Don’t neglect your middle-funnel audience
Often digital marketers spend a lot of time and effort at the top of the funnel, driving awareness and acquiring a new audience through brand advertising, SEO and performance media. They’re also increasingly working hard on optimising the bottom of the funnel to maximise conversions through split testing and UX improvements. But the middle of the funnel doesn’t always get the love it deserves.
There are huge issues with this in terms of how well marketers are attributing the first interactions that ultimately lead users to convert, with most analytics tools seriously underplaying the lag between true first click and ultimate conversion. And there are also some major problems with the way Google Analytics in particular over-credits PPC activity.

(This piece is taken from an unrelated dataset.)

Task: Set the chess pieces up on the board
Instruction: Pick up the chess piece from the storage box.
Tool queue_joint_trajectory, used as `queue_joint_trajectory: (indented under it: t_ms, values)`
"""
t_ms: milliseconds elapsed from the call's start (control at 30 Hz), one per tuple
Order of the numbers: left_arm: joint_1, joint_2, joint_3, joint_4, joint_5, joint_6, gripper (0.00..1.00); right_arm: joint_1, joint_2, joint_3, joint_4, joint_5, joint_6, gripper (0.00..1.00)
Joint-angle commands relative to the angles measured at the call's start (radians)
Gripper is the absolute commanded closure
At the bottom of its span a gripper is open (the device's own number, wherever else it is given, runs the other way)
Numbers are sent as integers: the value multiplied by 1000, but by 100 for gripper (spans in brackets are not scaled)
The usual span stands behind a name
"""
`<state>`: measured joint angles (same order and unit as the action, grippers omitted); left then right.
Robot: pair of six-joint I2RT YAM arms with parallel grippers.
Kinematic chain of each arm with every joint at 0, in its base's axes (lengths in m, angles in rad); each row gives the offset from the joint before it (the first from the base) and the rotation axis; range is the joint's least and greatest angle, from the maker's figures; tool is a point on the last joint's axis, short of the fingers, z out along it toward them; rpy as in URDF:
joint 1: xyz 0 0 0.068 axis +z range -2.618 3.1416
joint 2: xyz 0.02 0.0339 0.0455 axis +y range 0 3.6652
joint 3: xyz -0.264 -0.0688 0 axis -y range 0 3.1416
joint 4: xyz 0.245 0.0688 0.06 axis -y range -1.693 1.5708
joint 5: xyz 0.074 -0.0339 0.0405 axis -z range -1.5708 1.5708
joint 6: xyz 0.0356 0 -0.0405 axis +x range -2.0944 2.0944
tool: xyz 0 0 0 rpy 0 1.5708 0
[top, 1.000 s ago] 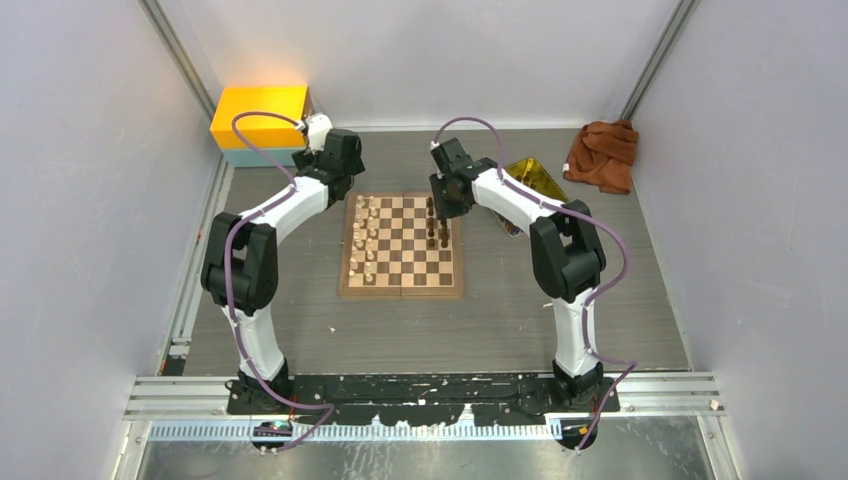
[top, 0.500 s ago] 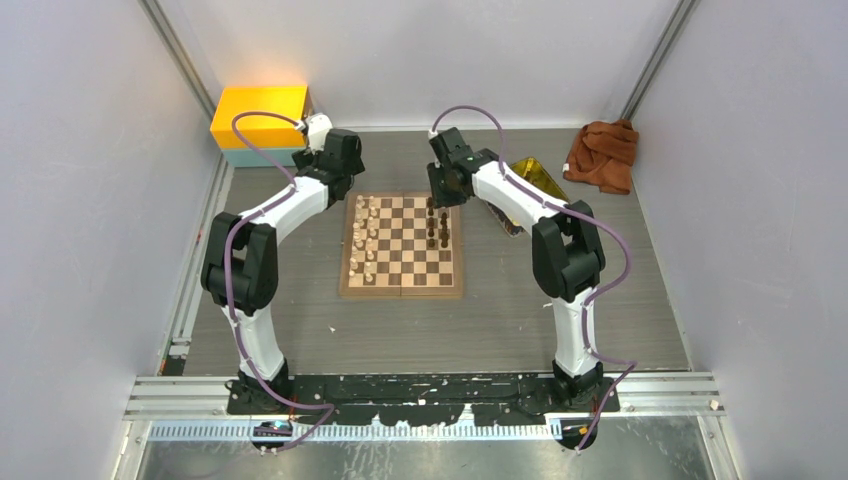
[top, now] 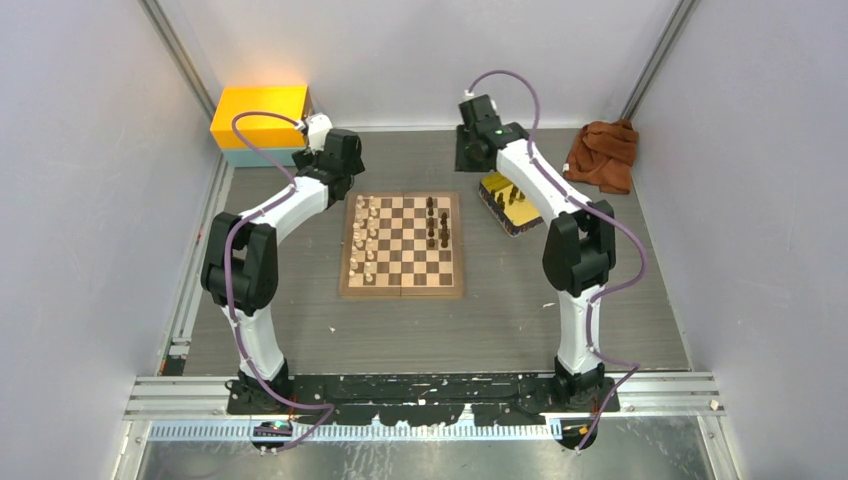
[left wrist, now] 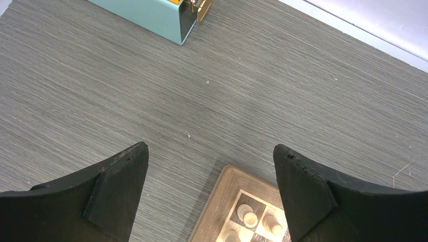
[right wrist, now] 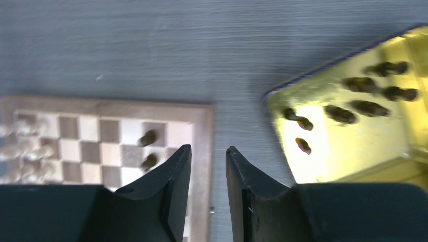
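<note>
The board (top: 402,290), a flat square wooden chessboard in brown checks, lay mid-table, with cream chess pieces (top: 366,240) along its left side and a few dark chess pieces (top: 437,228) at its far right. The right gripper (right wrist: 208,166), narrow-gapped and empty, had swung off the board toward the shiny yellow tray (right wrist: 343,151). That suggested a placement was done and another pickup was due. The left gripper (left wrist: 209,171) hung wide and empty over the far-left corner, with grey table (top: 400,330) open beyond.

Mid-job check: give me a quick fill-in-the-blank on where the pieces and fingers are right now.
In the top view, the cream chess pieces stand on the board's ____ side.
The tray holding loose dark chess pieces is ____ in colour.
The left fingers stand wide ____, gripping nothing.
Missing words: left; yellow; open.
</note>
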<state>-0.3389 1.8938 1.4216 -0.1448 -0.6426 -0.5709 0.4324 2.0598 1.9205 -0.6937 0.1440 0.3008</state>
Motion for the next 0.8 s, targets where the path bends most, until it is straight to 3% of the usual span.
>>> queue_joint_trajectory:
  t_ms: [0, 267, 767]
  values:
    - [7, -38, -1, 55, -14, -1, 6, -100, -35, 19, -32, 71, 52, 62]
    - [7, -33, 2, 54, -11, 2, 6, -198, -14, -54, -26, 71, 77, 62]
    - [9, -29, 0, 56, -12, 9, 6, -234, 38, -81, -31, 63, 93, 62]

It simply doesn’t make sense not to nurture the middle of your funnel in order to capitalise on all the acquisition work you’ve done. Good data, and targeted, well-segmented remarketing and email nurturing activity, are key to moving people beyond awareness and consideration and getting the most from your marketing budget.

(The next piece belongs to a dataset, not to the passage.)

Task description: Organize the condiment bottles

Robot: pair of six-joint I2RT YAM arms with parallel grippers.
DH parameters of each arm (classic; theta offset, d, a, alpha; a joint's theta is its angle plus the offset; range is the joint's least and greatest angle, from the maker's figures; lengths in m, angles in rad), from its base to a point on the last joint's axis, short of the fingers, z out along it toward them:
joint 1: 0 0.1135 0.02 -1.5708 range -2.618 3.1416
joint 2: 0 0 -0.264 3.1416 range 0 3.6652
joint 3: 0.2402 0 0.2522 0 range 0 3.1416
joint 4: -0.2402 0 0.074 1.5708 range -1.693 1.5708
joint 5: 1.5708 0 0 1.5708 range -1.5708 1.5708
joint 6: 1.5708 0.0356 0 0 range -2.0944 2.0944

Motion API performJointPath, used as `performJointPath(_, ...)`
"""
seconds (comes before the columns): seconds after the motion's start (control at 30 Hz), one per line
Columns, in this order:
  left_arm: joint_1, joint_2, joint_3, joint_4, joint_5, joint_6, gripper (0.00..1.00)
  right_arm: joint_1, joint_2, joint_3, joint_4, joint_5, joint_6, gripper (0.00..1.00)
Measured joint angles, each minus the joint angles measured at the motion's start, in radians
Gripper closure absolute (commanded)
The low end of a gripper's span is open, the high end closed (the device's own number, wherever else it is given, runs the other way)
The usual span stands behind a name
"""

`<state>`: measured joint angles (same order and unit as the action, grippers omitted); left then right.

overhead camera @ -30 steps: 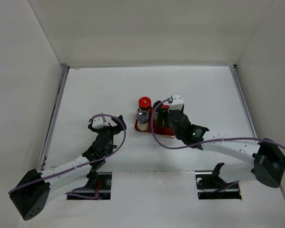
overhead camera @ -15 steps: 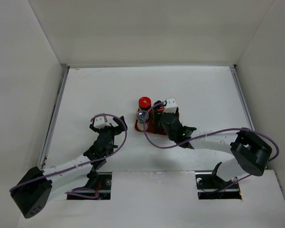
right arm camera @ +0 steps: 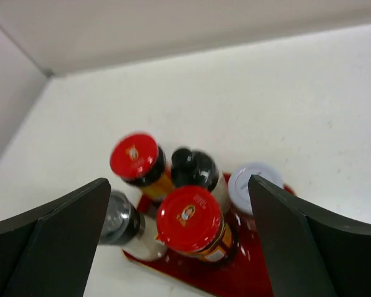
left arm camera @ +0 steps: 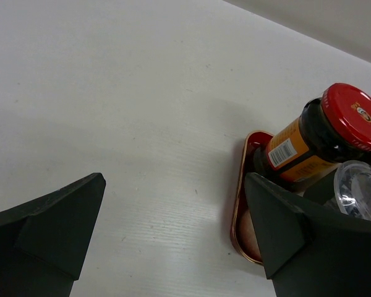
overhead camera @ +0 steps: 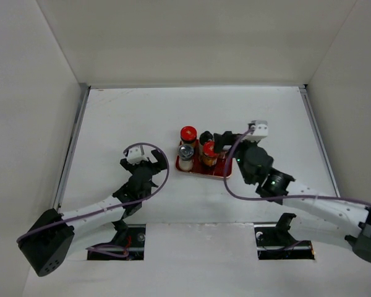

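Swinging out to the right since a second ago, the right arm has come off the tray it was crowding, while the left arm has only nudged a touch closer. Starting at the left: the left gripper (overhead camera: 142,167) hovers low over the table, claw spread wide and holding nothing, near the tray's left end but apart from it. Moving along, the red tray (overhead camera: 201,169) sits mid-table, and all five condiment bottles (right arm camera: 191,185) look to be packed on it. The chrome-capped jar (right arm camera: 114,216) and the rear red-capped jar (right arm camera: 133,154) stand at the left end. The black-capped jar (right arm camera: 190,164) and the front red-capped jar (right arm camera: 189,218) take the middle. The pale-capped jar (right arm camera: 255,180) stands at the right end, close to the rim. All are upright and bunched tight. Over on the right, the right gripper (right arm camera: 178,185) faces the cluster from just beside it, fingers parted wide and empty. By the look of it the sorting is as good as done and the step in hand is a clean getaway. The right arm's best course is to keep its fingers spread and back straight out along its own line, lifting as it goes. A sideways drift could clip the pale-capped jar at the rim and topple it into its neighbours. The left arm does best to stay off the tray.
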<state>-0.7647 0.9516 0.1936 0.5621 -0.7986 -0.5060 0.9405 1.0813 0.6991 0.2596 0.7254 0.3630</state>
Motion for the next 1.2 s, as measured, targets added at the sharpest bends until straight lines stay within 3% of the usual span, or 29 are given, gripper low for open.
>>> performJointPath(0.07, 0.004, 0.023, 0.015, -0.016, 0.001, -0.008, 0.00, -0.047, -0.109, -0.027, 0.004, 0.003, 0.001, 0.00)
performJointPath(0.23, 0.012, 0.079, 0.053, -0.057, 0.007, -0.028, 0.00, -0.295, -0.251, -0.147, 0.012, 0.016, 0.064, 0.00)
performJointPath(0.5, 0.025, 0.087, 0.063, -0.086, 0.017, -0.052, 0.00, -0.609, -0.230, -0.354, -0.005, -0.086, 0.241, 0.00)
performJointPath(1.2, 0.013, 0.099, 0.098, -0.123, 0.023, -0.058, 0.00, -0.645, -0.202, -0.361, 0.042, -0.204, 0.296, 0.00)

Credit: Russell McAthy, CUBED
Technical SEO is all about the aggregation of marginal gains
Have you struggled to convince bosses, teammates or clients of the value of technical SEO? Maybe your recommendations have been deprioritised, migrations happened without your supervision, or a new site has been released without your input?
If you work in the world of Search, it’s up to you to convince people that technical SEO is still a really big deal. That can be difficult when there’s not always a clear cause/effect for every individual change or improvement we suggest, but the net result of optimising everything is inevitably more traffic and happier users.
— Joel Stein (@joelstein) July 20, 2017
The more senior people who buy into this idea, the more investment there will be in SEO generally, and the more resource we’ll all have to execute the technical stuff really well.
Credit: Mark Thomas, Botify
‘Flow’ and ‘Play’ are concepts you should prize
With driverless cars hitting the mass market in five to eight years, the car will cement its place as the “5th screen”. In-car interfaces still have a long way to go, but the opportunities for marketers as this space matures will be significant.
Meanwhile, voice assistants are already establishing themselves as the “6th surface” – 2017 will be the year they reach true mass adoption, so if you’re not sure what your voice strategy is yet, you’re already falling behind the curve.
MediaCom’s Renée Mellow sees flow as a fundamentally important concept in this increasingly splintered ‘screeniverse’ (a term I’ve just decided to coin) – people increasingly expect seamless experiences across disparate devices, and the brands that nail that first will have a distinct advantage.
She closed with a valuable reminder about the importance of play for marketers and digital practitioners – it’s crucial that we make time for exploring where technology is heading, understanding how behaviour is changing, and having a proper play around with things to work out what that means for us and our clients.